Он лежал в постели, откинувшись на спину, чуя, как все еще не израсходованный гнев горячим жаром раздувает ноздри и заставляет сжимать кулаки. Близость с женой, после которой наступало всегда опустошающее безразличие (сперва – пугавшее, после ставшее привычным ему), ныне не успокоила его нисколько. Настасья прижималась к плечу, ласкалась довольною кошкой. Он плохо вслушивался в ее шепот, и не сразу дошло, о чем она толкует.

– Чую, понесла, с приезду с самого… Может, отрока Бог даст! – глухо бормотала Настасья, зарываясь лицом в мятое полотно его ночной рубахи. Семен вздохнул, огладил налитые плечи жены, вдохнул ее запах, привычный, слегка щекочущий ноздри. Слова Настасьи вызвали мгновенную застарелую сердечную боль. В то, что будет сын, он уже не верил. Не сотворялись у них сыновья, как ни хотели того и жена и он! Дочь росла одиноко, не радуя родителей…

Еще и потому бунтуют бояре, что он, глава, лишен наследника, и ежели так пойдет… Брата Ивана надобно нынче женить, через год-два подойдет пора и Андрею, супруги народят им сыновей, и тогда бояре и вовсе отшатнут от него, Симеона, в чаянии того часа, когда власть и право перейдут в руки младших Ивановичей. (Об этом, впрочем, на двадцать шестом году жизни думалось редко, и только так вот, по ночам.) Семен нехотя пробурчал:

– Постой, не торопись, не гневи Господа. Может, и не обеременела ищо!

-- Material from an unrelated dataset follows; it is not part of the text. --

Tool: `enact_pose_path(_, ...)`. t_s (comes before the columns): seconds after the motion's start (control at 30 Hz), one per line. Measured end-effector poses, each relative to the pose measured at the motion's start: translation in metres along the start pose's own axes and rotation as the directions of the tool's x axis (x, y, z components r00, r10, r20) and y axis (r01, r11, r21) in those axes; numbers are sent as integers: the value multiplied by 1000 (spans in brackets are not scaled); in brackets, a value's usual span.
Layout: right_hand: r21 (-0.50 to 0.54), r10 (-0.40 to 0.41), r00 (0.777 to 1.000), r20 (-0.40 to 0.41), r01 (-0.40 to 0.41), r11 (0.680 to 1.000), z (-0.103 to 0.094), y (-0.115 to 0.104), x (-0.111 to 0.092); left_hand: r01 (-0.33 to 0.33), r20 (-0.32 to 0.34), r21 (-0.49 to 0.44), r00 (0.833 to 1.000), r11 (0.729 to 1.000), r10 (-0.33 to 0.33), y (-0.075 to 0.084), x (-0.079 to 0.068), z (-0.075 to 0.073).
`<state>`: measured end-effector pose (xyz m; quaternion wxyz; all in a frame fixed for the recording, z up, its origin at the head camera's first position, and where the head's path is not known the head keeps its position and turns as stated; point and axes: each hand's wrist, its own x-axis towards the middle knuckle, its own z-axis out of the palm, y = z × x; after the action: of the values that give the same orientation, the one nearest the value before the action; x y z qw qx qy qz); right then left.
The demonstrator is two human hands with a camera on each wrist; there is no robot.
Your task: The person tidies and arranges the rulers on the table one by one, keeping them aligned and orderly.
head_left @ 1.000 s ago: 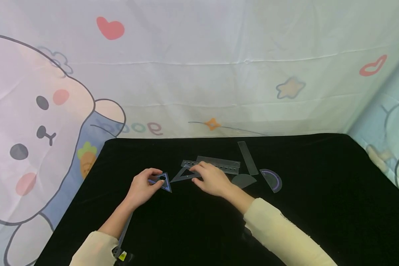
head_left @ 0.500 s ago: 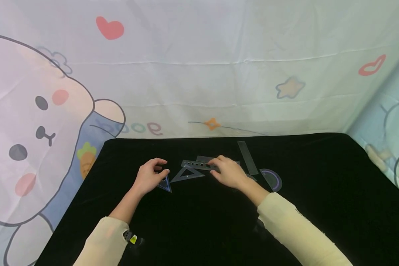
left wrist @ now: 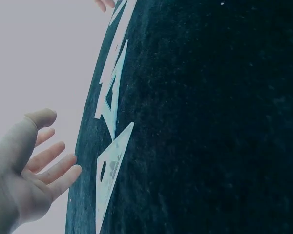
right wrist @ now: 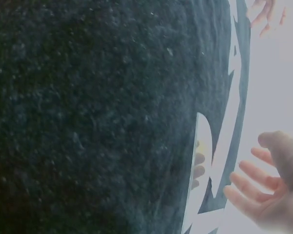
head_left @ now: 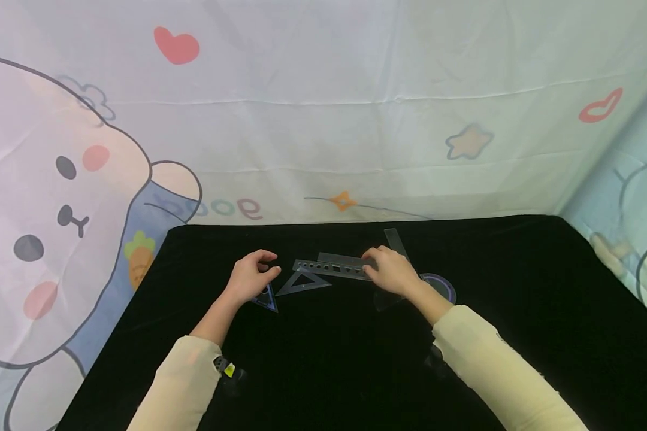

Она затихла. Потом молча покрутила головой:

– Чую! Сердце молвит!

Он только чуть крепче обнял ее, промолчал.

– Што мне делать с Хвостом?! – спросил погодя, не выдержав, глядя в темноту. И опять не слышал, что бормочет Настасья. Думал. Не думал, скорее лежал с воспаленною головой, словно бы наполненной горячим варом.

За стеной, во дворе, глухо топотали кони, доносило приглушенные голоса, звяк стремян и оружия. Подходила ратная помочь из Юрьева. Давеча подомчал гонец, сообщив, что суздальский и ярославский князья тоже готовят полки, и как только укрепит пути, выступят в поход. А ему, во время сие, до горла подошло судить Алексея Хвоста. Показать и доказать всем, что с его волею на Москве должно считаться непреложно.

А воли-то и не было! Были обязанности: жаловать по службе, блюсти честь и место бояринов своих, в своей черед целовавших ему крест на верность и исправную службу… Нарушил присягу Алексей Хвост? Словно бы и не нарушал! Сбирал дань, и тамгу, и весчее в казну государеву, правил мытным двором в Коломне, согнав оттуда Протасьевых данщиков, – дак ведь не себе же и забирал князев корм!

Нет, надсмеялся, нарушил! Волю свою показал! Пренебрег его, Семеновой, княжою грамотою (а тогда еще и не княжою…). Ему, ему, Семену, оказал грубиянство свое! Молод я? Не волен в слугах своих? Да, не волен! А как же батюшка? А так же… Неведомо, как… Умел! Под братом, Юрием, умел править княжеством сам и служили ему! И боялись его бояре! Отец, отец! Коль многому не сумел (али не похотел?) я научити ся при жизни твоей! Судил… Хаял… А вот подошло – и не возмог! И не ведаю, како творить! Господи! Отче! Вразуми!